Data section:
++++++++++++++++++++
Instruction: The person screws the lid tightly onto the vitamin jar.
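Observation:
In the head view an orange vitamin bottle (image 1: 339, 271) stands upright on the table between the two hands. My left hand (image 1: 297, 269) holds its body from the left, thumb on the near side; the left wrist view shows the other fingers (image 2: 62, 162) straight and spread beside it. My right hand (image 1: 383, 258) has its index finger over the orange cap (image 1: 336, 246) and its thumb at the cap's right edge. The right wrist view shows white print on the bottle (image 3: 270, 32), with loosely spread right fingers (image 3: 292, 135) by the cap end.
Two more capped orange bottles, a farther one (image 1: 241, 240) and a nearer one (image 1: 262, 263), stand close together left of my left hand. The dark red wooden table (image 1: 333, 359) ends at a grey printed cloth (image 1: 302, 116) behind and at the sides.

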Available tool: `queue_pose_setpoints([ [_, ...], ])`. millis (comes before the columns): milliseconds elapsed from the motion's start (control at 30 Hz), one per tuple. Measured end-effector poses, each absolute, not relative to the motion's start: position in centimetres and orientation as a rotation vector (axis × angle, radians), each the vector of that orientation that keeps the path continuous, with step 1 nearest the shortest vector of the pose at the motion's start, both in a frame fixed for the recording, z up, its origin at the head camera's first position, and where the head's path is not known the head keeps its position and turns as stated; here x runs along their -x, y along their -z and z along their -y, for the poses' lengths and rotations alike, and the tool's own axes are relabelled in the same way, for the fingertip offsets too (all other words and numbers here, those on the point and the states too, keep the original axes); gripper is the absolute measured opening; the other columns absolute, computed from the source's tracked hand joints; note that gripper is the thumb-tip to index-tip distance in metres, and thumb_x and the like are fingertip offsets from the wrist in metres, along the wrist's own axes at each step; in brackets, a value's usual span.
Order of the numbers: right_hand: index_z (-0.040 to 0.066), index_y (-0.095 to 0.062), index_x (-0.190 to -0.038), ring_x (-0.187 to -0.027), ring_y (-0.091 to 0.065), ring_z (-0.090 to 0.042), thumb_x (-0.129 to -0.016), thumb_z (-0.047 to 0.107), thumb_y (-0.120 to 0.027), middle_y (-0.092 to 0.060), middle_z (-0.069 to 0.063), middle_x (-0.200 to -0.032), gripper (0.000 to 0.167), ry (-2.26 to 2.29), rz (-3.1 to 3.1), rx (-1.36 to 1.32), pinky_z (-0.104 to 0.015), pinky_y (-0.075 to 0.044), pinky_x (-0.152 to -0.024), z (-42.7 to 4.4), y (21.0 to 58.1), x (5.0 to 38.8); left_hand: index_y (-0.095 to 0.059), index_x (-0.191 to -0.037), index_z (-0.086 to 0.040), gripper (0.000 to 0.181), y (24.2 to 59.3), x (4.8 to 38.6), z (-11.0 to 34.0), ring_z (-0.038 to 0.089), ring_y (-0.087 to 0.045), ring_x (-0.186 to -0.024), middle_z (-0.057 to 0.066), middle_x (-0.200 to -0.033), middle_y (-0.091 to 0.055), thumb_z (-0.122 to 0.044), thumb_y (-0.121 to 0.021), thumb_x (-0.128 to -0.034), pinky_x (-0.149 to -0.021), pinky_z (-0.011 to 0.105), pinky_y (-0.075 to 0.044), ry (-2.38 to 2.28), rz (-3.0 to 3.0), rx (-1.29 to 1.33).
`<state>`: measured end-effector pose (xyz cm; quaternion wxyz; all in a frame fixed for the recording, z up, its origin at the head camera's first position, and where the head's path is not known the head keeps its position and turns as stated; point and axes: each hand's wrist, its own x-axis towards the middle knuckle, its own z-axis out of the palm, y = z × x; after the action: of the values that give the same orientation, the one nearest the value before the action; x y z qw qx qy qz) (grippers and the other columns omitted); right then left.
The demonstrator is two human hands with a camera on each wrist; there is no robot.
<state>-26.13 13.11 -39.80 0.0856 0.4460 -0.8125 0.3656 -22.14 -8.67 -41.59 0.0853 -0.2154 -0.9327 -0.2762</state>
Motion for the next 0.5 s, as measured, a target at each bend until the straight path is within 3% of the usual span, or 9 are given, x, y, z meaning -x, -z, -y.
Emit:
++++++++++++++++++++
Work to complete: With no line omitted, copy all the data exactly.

Exercise answer:
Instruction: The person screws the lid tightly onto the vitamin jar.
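Observation:
In the head view an orange vitamin bottle (image 1: 339, 271) stands upright on the table between the two hands. My left hand (image 1: 297, 269) holds its body from the left, thumb on the near side; the left wrist view shows the other fingers (image 2: 62, 162) straight and spread beside it. My right hand (image 1: 383, 258) has its index finger over the orange cap (image 1: 336, 246) and its thumb at the cap's right edge. The right wrist view shows white print on the bottle (image 3: 270, 32), with loosely spread right fingers (image 3: 292, 135) by the cap end.
Two more capped orange bottles, a farther one (image 1: 241, 240) and a nearer one (image 1: 262, 263), stand close together left of my left hand. The dark red wooden table (image 1: 333, 359) ends at a grey printed cloth (image 1: 302, 116) behind and at the sides.
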
Available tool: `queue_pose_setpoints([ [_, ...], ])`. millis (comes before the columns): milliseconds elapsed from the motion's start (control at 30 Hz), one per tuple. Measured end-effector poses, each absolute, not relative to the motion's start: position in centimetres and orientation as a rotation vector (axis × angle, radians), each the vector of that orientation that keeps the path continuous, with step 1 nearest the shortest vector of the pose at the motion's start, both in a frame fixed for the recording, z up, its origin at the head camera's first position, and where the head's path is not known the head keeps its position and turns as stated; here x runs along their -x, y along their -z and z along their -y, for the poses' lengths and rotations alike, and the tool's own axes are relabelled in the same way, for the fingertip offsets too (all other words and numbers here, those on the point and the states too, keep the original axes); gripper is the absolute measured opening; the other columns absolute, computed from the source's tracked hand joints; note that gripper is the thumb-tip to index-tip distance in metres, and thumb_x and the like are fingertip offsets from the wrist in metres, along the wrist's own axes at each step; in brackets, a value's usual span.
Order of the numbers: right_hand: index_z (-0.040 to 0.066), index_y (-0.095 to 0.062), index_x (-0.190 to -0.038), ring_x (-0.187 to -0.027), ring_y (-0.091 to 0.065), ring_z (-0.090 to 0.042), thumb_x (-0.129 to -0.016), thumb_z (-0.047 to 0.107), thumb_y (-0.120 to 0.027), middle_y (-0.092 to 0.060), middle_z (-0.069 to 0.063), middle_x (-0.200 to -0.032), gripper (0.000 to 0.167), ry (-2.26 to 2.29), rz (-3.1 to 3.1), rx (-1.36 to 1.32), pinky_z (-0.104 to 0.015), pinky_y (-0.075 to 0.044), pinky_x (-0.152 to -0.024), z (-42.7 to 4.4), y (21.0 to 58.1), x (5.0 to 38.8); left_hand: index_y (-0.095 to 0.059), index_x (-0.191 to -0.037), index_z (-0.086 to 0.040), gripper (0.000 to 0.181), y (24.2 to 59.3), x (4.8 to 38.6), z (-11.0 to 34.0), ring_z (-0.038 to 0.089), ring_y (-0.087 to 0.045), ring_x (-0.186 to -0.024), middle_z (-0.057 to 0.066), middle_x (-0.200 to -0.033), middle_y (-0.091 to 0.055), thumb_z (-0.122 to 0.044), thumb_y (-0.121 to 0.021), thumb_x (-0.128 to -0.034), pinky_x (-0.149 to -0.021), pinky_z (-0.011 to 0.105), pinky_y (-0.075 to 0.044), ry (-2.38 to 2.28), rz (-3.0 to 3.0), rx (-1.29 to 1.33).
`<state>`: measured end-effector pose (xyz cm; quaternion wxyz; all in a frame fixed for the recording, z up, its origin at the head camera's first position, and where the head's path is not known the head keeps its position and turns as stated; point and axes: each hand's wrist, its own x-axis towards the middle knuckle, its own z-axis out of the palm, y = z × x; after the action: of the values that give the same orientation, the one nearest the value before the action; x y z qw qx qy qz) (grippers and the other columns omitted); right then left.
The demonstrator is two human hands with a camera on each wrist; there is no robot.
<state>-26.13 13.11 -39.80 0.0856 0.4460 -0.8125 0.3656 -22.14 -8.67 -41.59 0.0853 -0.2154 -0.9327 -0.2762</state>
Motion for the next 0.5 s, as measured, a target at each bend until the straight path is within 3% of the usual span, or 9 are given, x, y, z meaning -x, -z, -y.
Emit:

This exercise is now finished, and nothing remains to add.